The Elephant in the Room


The hike from the pebbly lakeshore to the top of the ridge takes a bit over an hour. It would be shorter than that—it’s only a few miles—but the trail is steep and the day is hot, the dry season sky tinged brown with dust. Tiny waves slap the beach of the great blue lake, and a hundred feet from the water’s edge a trail dives into the forest. You leave the brain-poaching equatorial sun and enter a bower of thickets, gurgling streams and fruit trees. Contrary to your image of a tropical forest, there are few towering majestic trees. Along the streams the trees are large and densely grown; anywhere away from water the canopy is low, often broken, with patches of grassy clearings. There are lizards and safari ants underfoot. Coppersmiths call all around, their songs a metallic anvil-clink. The distant sound of chimpanzee pant-hoots comes faintly every so often on the afternoon breeze. The trail doesn’t meander much at all. It climbs the hill slope like a mall escalator. Past the thickets of the lower hill slopes, the trail crosses a few rocky viewpoints and climbs a bare patch of grass to a stand of gnarled fruit trees. From here it re-enters the forest and passes steeply up through pleasant glades. Dead leaves and pebbles scatter at every step. Finally the trail breaks out into the open and climbs a bit further to a perpendicular ridge that parallels the lakeshore far below. This is the rift.
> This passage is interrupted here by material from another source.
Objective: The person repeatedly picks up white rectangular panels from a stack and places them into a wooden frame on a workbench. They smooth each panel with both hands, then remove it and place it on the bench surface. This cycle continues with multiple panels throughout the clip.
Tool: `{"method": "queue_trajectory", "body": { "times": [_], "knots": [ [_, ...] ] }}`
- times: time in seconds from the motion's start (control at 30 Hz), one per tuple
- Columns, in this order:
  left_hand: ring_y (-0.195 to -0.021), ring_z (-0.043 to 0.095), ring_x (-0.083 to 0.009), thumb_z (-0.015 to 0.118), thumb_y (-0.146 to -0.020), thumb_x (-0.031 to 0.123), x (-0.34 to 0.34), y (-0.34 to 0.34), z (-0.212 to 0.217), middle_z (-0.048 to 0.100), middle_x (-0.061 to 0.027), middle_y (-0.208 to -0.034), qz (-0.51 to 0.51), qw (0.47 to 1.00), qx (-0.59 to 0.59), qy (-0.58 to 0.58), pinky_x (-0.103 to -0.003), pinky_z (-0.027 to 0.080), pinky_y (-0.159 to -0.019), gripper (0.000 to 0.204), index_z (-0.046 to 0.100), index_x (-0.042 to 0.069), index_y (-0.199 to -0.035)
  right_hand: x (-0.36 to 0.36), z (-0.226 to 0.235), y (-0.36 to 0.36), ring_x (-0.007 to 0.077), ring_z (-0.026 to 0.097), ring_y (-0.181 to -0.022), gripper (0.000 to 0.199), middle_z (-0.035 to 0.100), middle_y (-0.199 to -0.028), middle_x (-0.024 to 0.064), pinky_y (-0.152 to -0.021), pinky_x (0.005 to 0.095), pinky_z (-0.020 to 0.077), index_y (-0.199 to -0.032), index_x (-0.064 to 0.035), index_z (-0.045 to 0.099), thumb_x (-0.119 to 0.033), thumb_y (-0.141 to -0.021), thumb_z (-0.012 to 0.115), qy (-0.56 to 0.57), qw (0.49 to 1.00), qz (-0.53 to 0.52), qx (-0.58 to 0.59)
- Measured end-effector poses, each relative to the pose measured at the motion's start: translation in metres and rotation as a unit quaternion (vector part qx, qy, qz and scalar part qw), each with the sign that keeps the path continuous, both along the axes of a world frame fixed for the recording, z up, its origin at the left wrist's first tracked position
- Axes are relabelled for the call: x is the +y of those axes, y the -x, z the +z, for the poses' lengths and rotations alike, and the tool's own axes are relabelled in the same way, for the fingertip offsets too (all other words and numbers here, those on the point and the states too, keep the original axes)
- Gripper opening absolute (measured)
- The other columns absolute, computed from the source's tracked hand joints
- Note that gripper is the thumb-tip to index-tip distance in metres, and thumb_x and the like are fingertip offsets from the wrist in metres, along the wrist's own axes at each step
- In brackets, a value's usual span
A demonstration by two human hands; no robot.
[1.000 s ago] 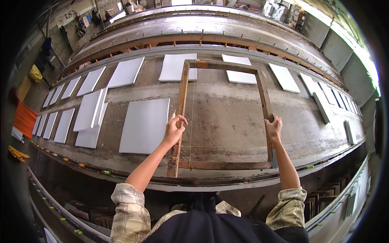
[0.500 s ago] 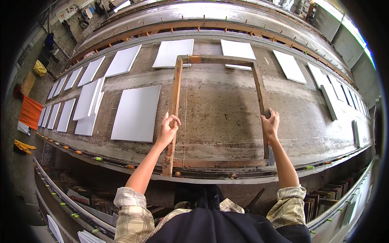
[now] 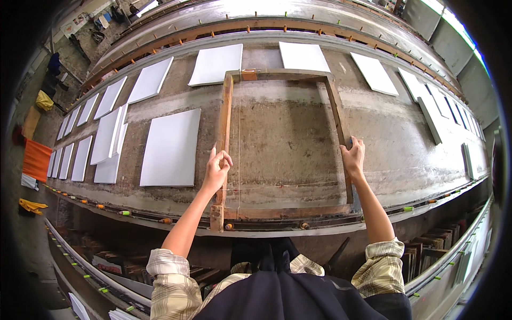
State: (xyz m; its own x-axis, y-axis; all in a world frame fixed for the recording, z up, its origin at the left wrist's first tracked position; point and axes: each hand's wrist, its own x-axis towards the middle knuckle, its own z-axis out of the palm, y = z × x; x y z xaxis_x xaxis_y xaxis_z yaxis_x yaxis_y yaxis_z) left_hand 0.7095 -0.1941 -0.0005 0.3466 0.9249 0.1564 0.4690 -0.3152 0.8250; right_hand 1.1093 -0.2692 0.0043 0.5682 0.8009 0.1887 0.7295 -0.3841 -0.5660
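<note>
While left fingers (image 3: 226, 158) and right fingers (image 3: 358, 145) grip its sides, wooden frame (image 3: 226, 111), long axis pointing forward

Cream checked sleeves (image 3: 173, 288) with brown lines; thick rolled cuffs (image 3: 168, 262); dark garment (image 3: 290, 298) over torso; bare hands (image 3: 216, 172).

Where the right hand (image 3: 353, 156) grips the wooden frame (image 3: 226, 109), it covers a short stretch of the bar; a dark thing (image 3: 349, 143) by its fingers is too small to name. The left hand (image 3: 216, 169) likewise hides part of its own bar. Beyond the grip, the far bar (image 3: 293, 75) masks the near edge of one white panel (image 3: 303, 56). Nearer than the grip, items (image 3: 431, 250) under the table (image 3: 394, 133) are too shadowed to identify, and the wearer's black garment (image 3: 282, 298) is cut off by the lower edge.
</note>
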Motion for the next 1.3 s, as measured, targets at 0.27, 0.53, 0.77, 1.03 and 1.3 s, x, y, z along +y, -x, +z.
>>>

We’ve walked three and a half miles and gained twenty-four hundred feet of elevation, arriving at the highest point in Gombe National Park, Tanzania. Everything lying before me is the home of the wild chimpanzees made famous by the work of Jane Goodall. This is the most hallowed piece of real estate in the annals of animal behavior research. The rift soars above the forest and lake, and eagles soar above the rift. This is technically a part of the edge of the great rift valley of East Africa, and the enormous body of water—Lake Tanganyika—is an ancient rain-filled crack in the Earth, a jewel in the crown of lakes that stretch up and down the western edge of the Great Rift Valley. The point I’ve reached on the rift offers a three hundred sixty degree vantage point. Looking westward is a bowl of a valley, bisected by east-west ridges that lead to other valleys. Far below the beach is dotted with tiny houses and a soccer field cleared from the brush. The lake, with traditional wooden pirogues carrying local fishermen, stretches off into the haze. In the wet season, the sky is clear to the far shore, which is the eastern edge of the troubled Democratic Republic of Congo.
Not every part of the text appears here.